“How Genetic Genealogy Brought Buckskin Girl Home After 37 Years”
Colleen Fitzpatrick, PhD, Wednesday, May 15, 2019, 7:00pm
Yorba Linda Community Center
On April 24, 1981, the body of a young woman was found in a ditch along Greenlee Road in Newton Township, Ohio. The coroner officially ruled her death as the result of strangulation. She was nicknamed “Buckskin Girl,” after the tasseled buckskin jacket that she had been wearing at the time of her death. Early efforts to identify “Buckskin Girl” involved the creation of a facial sketch published in local newspapers and on television networks. About two hundred leads were followed as a result of the media attention, yet none resulted in her identification. Learn the fascinating collaborative story of how Colleen used forensic genealogy to solve the case.

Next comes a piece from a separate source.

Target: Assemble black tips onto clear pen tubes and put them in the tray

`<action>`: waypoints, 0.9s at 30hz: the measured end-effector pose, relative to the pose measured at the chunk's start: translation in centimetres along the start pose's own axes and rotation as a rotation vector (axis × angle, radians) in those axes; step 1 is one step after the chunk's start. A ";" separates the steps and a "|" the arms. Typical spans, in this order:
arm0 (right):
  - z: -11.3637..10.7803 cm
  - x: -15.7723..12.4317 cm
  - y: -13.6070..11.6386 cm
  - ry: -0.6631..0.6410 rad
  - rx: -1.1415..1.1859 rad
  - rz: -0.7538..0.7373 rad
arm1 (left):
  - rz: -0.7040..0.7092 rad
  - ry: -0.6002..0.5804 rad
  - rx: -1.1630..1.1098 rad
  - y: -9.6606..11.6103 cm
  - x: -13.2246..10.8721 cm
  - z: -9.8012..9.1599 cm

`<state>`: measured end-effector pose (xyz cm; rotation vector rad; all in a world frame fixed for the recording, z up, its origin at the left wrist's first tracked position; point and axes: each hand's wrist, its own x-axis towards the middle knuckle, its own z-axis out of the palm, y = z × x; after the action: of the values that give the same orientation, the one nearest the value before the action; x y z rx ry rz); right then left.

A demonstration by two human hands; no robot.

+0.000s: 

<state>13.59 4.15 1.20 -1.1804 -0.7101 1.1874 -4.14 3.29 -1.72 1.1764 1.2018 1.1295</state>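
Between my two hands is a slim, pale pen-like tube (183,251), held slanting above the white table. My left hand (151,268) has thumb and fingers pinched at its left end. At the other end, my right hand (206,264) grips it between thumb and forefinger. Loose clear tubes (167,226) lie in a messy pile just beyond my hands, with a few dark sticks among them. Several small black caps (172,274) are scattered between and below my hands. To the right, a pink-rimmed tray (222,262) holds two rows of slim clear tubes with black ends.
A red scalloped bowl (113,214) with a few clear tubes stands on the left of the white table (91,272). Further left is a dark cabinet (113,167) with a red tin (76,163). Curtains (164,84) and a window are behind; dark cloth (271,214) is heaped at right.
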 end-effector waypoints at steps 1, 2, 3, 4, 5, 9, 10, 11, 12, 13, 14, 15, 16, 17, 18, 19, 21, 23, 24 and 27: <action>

Dr. Fitzpatrick, the founder of Identifinders International, is widely recognized as the founder of modern forensic genealogy. She has investigated numerous cold case homicides for law enforcement using genetic genealogy analysis. She is Co-Executive Director of the DNA Doe Project (DDP), applying autosomal SNP analysis to the identification of a John or Jane Doe, sometimes decades old. Her collaborations include the Armed Forces DNA Identification Laboratory, the US Army Casualty and Mortuary Affairs Office, the Simon Wiesenthal Center in Jerusalem, the University of Arizona. Harvard Medical School and other noted professional organizations. She is an Associate Member of the American Academy of Forensic Science (AAFS).